25/2/2020

Muere Hosni Mubarak a los 91 años

Hosni Mubarak, en 2008. Foto: World Economic Forum

El expresidente de Egipto Hosni Mubarak falleció este martes a los 91 años en un hospital de El Cairo, después de permanecer varias semanas en cuidados intensivos tras una operación por un problema intestinal. Mubarak gobernó el país, de forma dictatorial y apoyado por Occidente, desde 1981, cuando asumió el poder tras el asesinato de su predecesor Anuar al Sadat en un atentado, hasta febrero de 2011, cuando se vio forzado a abandonarlo en medio de las manifestaciones masivas contra su gobierno, en el marco de la llamada ‘primavera árabe’.

En abril de 2011 fue detenido por la represión y muerte de manifestantes durante las revueltas. Condenado inicialmente a cadena perpetua un año después, un tribunal de apelación ordenó la repetición del juicio. Mubarak fue absuelto en el segundo proceso y puesto finalmente en libertad en marzo de 2017. También fue condenado, junto a sus dos hijos, a tres años de cárcel en una causa por corrupción, una pena que cumplió en régimen de prisión preventiva.

El expresidente había hecho su última aparición pública en diciembre de 2018, cuando testificó en un juicio contra su sucesor, el islamista Mohamed Mursi, quien falleció el año pasado durante una comparecencia ante un tribunal. A principios de este mes de febrero, su nieto Omar Alaa Mubarak publicó en Instagram una imagen en la que podía verse al exdictador, ya muy desmejorado.
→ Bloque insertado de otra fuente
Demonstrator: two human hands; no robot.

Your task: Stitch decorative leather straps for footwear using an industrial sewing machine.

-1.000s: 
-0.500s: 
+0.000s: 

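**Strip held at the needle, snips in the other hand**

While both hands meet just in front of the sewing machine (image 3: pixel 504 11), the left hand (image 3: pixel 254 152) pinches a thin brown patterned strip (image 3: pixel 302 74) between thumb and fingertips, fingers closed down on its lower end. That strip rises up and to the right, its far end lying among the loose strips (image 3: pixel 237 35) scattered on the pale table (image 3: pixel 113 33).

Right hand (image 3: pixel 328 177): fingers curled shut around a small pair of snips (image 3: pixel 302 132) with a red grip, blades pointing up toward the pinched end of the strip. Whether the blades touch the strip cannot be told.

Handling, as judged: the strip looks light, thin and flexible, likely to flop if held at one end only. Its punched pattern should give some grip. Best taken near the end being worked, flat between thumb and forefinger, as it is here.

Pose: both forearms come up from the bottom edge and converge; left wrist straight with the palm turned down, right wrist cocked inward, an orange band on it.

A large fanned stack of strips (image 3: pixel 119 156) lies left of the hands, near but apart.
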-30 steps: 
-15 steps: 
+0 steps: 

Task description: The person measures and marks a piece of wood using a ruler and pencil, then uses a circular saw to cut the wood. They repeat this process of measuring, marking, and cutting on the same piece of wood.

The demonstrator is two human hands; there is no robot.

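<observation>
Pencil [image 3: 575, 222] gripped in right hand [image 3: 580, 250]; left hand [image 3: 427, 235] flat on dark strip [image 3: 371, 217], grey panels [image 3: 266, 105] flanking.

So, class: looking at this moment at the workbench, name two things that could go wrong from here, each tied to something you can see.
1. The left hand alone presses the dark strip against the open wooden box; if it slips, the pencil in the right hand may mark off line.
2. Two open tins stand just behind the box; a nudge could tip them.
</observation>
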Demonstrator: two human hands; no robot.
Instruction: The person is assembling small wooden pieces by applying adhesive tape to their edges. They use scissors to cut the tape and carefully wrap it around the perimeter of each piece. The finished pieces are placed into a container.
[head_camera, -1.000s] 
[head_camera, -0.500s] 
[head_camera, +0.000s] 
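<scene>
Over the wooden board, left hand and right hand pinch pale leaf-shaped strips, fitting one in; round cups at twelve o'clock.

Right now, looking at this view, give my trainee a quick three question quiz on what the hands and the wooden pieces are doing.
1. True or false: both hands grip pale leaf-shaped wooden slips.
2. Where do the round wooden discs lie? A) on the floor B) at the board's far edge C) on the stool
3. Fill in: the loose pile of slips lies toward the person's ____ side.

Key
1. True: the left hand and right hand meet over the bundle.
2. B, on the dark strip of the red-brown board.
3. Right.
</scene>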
Durante años, los diferentes gobiernos de Estados Unidos proporcionaron al régimen de Mubarak miles de millones de dólares en ayuda militar, reforzando su papel de “baluarte” contra el terrorismo en la región, así como el papel clave de Egipto en la llamada “paz fría” con Israel. Mubarak se convirtió para las potencias occidentales en un líder en el que se podía confiar para mantener sus intereses en la zona.

Mientras, en Egipto crecía la corrupción en el seno del régimen, al tiempo que un ejército cada vez más poderoso actuaba, de hecho, como la primera empresa del país gracias a contratos millonarios, y el lujoso tren de vida del propio Mubarak y su familia contrastaba cada vez más con la pobreza de buena parte de la población. Egipto se transformó en un estado policial paranoico, apoyado por una red de negocios militares en expansión y empresarios corruptos. Políticos y activistas eran encarcelados sin juicio, se establecieron centros de detención clandestinos, y universidades, mezquitas y periódicos fueron cerrados por sus posiciones políticas.

Imagen tomada durante la segunda cumbre afroárabe, en Sirte, Libia, en 2010, en la que aparecen los entonces líderes de Túnez, Zine El Abidine Ben Ali (muerto en el exilio en Arabia Saudí en 2019); Yemen, Ali Abdalá Saleh (asesinado por rebeldes huthíes en Saná en 2017); Libia, Muammar al Gadafi (asesinado tras ser capturado por los rebeldes en Libia en 2011); y Egipto, Hosni Mubarak (fallecido en un hospital de El Cairo el 25 de febrero de 2020). Foto: Amr Nabil / AP

El relajamiento de algunos de los elementos más draconianos del régimen permitió a los islamistas obtener escaños en el parlamento egipcio como independientes en 2005, y abrió la mano a una libertad de prensa limitada, pero no pudo detener la creciente ola de descontento que culminaría en la revolución de 2011.

En febrero de ese mismo año, después de la caída de Mubarak, se calculó que la riqueza personal de su familia era de más de 40.000 millones de dólares, obtenidos principalmente mediante contratos militares realizados durante el tiempo de Mubarak en la fuerza aérea. Otras informaciones elevaban la cantidad a 70.000 millones, fruto de actividades comerciales ilegítimas, corrupción y sobornos.

Mubarak concedió una entrevista en febrero de 2014, tres años después de su derrocamiento, en la que expresó su apoyo al entonces ministro de Defensa y Comandante en Jefe de las Fuerzas Armadas, y hoy presidente del país tras un golpe de Estado, y con maneras igualmente represivas, Abdelfatah al Sisi. Mubarak dijo entonces que Al Sisi estaba trabajando para restaurar la confianza del pueblo en el gobierno: “La gente le quiere”, aseguró.